# Video card questions for the gurus



## cutra (Nov 24, 2009)

Hey everyone, 
well it's been a year now on my mac pro and I love it. 
I have a 8 core 2.8 intel Xeon mac pro with the ATI Radeon 2600HDXT video card in it. 
It has 256mb of ram on it. 
As you can see from my picture it looks pretty good on my 30 cinema monitor. I run it at 2048x1280 all day long and it's good...









First question:
I was wondering should I upgrade it to something of the next level?
Or should I get myself another one if I can find one cheap somewhere.
What do you guys think?

Second question:
I might be getting this other video card that my buddy is going to give me as he owes me some money. it's a Nvidia Asus ENGTS250 Here is a link to it. Can I even use that in my mac?
Is it worth it or should i pass?
ASUS ENGTS250 DK Geforce GTS 250 Videocard Review - PCSTATS.com

Help...


----------



## broad (Jun 2, 2009)

your video card isnt going to change how "things look on your monitor" in the way that any photo can demonstrate. a more powerful video card will allow for many things, higher graphics settings on games, better performance in any 3d app or photoshop, aperture etc (although those apps will have varying degrees of increase based on what you are doing)

adding a better video card isnt going to "make things look better" in the way that buying a more expensive TV would or something along those lines..

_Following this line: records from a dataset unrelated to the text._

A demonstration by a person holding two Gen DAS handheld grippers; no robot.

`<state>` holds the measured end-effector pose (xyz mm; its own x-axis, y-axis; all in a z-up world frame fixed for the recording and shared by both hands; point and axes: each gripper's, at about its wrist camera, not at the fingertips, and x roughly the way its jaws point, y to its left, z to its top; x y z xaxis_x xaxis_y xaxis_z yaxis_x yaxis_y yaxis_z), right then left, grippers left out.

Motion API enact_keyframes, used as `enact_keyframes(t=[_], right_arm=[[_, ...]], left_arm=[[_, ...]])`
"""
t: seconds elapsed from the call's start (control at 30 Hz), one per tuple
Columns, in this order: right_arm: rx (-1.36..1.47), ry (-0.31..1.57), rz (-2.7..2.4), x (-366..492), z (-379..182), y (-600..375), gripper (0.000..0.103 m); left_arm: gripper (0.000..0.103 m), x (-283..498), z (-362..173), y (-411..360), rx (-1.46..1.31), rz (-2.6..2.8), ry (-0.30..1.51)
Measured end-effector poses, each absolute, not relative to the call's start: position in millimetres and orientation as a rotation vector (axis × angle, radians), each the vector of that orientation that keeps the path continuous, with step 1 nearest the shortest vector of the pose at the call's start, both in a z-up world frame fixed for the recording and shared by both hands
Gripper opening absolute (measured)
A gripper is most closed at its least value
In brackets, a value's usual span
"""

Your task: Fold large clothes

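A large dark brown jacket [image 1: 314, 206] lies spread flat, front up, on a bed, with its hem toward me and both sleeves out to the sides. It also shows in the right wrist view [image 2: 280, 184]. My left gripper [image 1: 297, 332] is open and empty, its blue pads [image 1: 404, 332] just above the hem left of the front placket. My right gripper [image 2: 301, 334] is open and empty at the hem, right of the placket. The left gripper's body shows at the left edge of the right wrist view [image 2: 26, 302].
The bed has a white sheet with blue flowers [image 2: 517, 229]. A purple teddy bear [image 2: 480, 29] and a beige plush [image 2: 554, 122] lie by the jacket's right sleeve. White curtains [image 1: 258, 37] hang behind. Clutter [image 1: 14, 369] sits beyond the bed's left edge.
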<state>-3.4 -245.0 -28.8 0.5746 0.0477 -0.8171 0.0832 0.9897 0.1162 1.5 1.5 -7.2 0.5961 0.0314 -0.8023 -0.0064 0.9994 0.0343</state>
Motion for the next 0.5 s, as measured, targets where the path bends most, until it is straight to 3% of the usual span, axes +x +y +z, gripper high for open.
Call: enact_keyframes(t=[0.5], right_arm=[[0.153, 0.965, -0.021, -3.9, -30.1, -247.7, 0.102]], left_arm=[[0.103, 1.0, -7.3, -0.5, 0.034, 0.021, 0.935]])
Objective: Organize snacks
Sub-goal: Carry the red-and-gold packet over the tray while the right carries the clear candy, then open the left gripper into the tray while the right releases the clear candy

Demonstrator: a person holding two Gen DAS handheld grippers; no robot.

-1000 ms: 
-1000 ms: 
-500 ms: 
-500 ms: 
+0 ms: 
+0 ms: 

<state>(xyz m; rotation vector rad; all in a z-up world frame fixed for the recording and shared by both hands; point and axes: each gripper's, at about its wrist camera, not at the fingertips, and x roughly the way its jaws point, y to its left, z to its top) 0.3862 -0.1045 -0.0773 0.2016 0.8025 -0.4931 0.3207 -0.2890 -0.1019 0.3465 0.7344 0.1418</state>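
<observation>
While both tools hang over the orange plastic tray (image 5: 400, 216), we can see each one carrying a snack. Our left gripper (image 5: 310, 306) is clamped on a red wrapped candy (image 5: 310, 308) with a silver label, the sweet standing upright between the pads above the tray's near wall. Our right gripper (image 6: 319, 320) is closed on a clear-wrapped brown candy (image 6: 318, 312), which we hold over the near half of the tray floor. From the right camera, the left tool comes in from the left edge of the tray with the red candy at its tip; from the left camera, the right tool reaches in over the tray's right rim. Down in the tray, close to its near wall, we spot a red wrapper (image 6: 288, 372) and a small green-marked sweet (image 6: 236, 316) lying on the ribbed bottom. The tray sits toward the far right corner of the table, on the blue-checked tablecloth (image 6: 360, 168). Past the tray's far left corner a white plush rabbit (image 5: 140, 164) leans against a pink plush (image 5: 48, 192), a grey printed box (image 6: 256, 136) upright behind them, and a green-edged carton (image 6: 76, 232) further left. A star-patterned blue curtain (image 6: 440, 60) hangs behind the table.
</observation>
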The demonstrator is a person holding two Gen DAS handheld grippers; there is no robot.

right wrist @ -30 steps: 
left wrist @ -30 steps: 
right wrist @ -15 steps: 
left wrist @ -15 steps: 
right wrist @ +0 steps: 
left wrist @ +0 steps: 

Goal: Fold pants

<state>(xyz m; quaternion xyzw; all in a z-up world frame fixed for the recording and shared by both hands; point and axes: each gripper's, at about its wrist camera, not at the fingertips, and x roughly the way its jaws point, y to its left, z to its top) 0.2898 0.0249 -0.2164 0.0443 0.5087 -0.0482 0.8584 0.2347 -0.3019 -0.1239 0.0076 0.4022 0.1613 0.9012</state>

what apps do you use the most, and what kind of stuff do you do in them?


----------



## cutra (Nov 24, 2009)

broad said:


> your video card isnt going to change how "things look on your monitor" in the way that any photo can demonstrate. a more powerful video card will allow for many things, higher graphics settings on games, better performance in any 3d app or photoshop, aperture etc (although those apps will have varying degrees of increase based on what you are doing)
> 
> adding a better video card isnt going to "make things look better" in the way that buying a more expensive TV would or something along those lines..
> 
> what apps do you use the most, and what kind of stuff do you do in them?



Well I use the basics as well as Aperture and watch video. I don't do any gaming as of yet on my mac as I have a ps3 which I barely find the time to play anyway. 

So mostly photoshop and video...


----------



## broad (Jun 2, 2009)

which version of aperture are your using? which version of photoshop?


----------



## cutra (Nov 24, 2009)

broad said:


> your video card isnt going to change how "things look on your monitor" in the way that any photo can demonstrate. a more powerful video card will allow for many things, higher graphics settings on games, better performance in any 3d app or photoshop, aperture etc (although those apps will have varying degrees of increase based on what you are doing)
> 
> adding a better video card isnt going to "make things look better" in the way that buying a more expensive TV would or something along those lines..
> 
> what apps do you use the most, and what kind of stuff do you do in them?





broad said:


> which version of aperture are your using? which version of photoshop?


aperture 3.1 and Adobe photoshop CS3 10.0.1.


----------



## broad (Jun 2, 2009)

photoshop didnt make use of the gpu til cs4 so that is not going to change your life much, and aperture (from my experience) is still more RAM and cpu dependent than GPU. 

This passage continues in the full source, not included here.